What the exercise asks. Exactly as written, print each record in the listing.

Data in this exercise.
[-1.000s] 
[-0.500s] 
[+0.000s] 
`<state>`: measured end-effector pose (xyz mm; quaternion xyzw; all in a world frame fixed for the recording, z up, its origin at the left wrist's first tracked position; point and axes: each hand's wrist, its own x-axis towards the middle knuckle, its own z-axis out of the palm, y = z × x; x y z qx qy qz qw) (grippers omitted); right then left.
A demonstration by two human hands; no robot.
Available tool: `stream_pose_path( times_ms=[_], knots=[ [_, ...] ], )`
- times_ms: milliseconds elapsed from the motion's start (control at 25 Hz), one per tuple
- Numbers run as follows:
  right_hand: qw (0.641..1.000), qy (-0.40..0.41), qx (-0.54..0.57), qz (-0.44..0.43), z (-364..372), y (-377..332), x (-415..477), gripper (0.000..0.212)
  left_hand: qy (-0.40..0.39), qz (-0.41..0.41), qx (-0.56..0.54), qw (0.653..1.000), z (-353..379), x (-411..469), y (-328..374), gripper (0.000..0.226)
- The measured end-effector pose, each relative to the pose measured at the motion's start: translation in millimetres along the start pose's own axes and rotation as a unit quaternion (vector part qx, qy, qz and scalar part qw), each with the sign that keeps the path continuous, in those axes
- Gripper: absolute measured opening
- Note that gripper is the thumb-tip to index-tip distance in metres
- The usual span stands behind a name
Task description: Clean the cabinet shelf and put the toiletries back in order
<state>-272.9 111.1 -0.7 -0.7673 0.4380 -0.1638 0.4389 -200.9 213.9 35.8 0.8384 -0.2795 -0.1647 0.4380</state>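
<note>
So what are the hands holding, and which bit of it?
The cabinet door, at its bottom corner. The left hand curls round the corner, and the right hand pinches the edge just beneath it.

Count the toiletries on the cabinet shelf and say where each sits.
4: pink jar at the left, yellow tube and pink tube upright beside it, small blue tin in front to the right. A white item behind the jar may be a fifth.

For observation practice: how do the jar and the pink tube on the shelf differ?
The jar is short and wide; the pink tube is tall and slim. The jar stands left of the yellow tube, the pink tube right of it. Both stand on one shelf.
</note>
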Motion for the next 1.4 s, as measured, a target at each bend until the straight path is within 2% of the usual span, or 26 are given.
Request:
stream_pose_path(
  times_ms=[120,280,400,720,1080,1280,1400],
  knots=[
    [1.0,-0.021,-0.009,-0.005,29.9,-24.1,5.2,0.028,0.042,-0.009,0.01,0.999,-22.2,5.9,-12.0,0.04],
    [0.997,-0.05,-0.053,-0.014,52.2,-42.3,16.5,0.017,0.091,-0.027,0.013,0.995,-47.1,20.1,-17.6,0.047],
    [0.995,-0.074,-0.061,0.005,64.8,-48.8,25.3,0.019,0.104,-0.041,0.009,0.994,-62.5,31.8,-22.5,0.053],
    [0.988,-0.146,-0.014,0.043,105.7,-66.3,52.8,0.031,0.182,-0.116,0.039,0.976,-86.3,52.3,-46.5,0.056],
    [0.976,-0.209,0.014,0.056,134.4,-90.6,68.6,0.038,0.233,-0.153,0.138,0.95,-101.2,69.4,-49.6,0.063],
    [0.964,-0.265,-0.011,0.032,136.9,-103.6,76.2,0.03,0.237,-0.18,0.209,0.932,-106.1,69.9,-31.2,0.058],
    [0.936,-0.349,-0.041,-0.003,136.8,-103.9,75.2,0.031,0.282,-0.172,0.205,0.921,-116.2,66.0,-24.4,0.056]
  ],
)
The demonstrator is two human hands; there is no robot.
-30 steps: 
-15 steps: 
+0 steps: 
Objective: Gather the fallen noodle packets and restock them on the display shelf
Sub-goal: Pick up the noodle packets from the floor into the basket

Final answer.
[-1.000s] 
[-0.500s] 
[+0.000s] 
`<state>`: measured end-effector pose (xyz mm; quaternion xyzw; all in a world frame fixed for the recording, z up, its origin at the left wrist's first tracked position; point and axes: each hand's wrist, its own x-axis towards the middle knuckle, its own z-axis out of the palm, y = z × x; x y z qx qy qz qw) (grippers omitted); right then left.
A demonstration by two human hands; no robot.
Available tool: `stream_pose_path( times_ms=[_], knots=[ [_, ...] ], )`
- times_ms: milliseconds elapsed from the motion's start (control at 25 Hz), one per tuple
- Numbers run as follows:
  right_hand: qw (0.641..1.000), qy (-0.40..0.41), qx (-0.54..0.57), qz (-0.44..0.43), z (-364..372), y (-377..332), x (-415..477), gripper (0.000..0.212)
  left_hand: qy (-0.40..0.39), qz (-0.41..0.41), qx (-0.56..0.54), qw (0.653..1.000), z (-353..379), x (-411..469), y (-328..374), gripper (0.000..0.226)
- The measured end-effector pose, each relative to the pose measured at the motion's start: translation in millimetres along the start pose's own axes and rotation as a unit quaternion (vector part qx, qy, qz and scalar part qw), each with the sign that keeps the path continuous, in those axes
- Gripper: absolute measured opening
- Note that gripper is the thumb-tip to index-tip distance in metres
- The usual span stands behind a name
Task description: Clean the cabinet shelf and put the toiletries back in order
<state>-272.9 111.1 -0.7 -0.7673 0.4380 -0.1638 0.4389 -200.9 213.9 35.8 0.8384 -0.2795 -0.1647 0.4380</state>
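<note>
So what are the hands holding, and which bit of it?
The cabinet door, at its bottom corner. The left hand curls round the corner, and the right hand pinches the edge just beneath it.

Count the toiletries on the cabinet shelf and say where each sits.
4: pink jar at the left, yellow tube and pink tube upright beside it, small blue tin in front to the right. A white item behind the jar may be a fifth.

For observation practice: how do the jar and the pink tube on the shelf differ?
The jar is short and wide; the pink tube is tall and slim. The jar stands left of the yellow tube, the pink tube right of it. Both stand on one shelf.
</note>
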Motion for the next 1.4 s, as measured, a target at each bend until the straight path is within 2% of the usual span, or 26 are given.
Request:
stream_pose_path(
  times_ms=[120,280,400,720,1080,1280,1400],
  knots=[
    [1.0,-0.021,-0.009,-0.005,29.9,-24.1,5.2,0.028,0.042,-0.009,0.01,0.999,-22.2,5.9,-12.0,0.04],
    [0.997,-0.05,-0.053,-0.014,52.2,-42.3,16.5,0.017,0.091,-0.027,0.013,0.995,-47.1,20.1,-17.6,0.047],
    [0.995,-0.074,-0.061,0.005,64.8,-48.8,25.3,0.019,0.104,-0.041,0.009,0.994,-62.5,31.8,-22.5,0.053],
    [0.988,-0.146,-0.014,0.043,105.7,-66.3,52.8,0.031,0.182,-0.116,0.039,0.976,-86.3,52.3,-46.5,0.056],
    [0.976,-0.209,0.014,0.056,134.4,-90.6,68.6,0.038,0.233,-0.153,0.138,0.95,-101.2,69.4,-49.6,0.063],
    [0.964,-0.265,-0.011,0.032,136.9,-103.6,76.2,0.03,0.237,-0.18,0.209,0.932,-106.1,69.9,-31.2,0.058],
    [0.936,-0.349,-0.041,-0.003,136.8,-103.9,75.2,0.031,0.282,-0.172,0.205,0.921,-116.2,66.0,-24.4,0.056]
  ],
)
The demonstrator is two human hands; there is no robot.
-30 steps: 
-15 steps: 
+0 steps: 
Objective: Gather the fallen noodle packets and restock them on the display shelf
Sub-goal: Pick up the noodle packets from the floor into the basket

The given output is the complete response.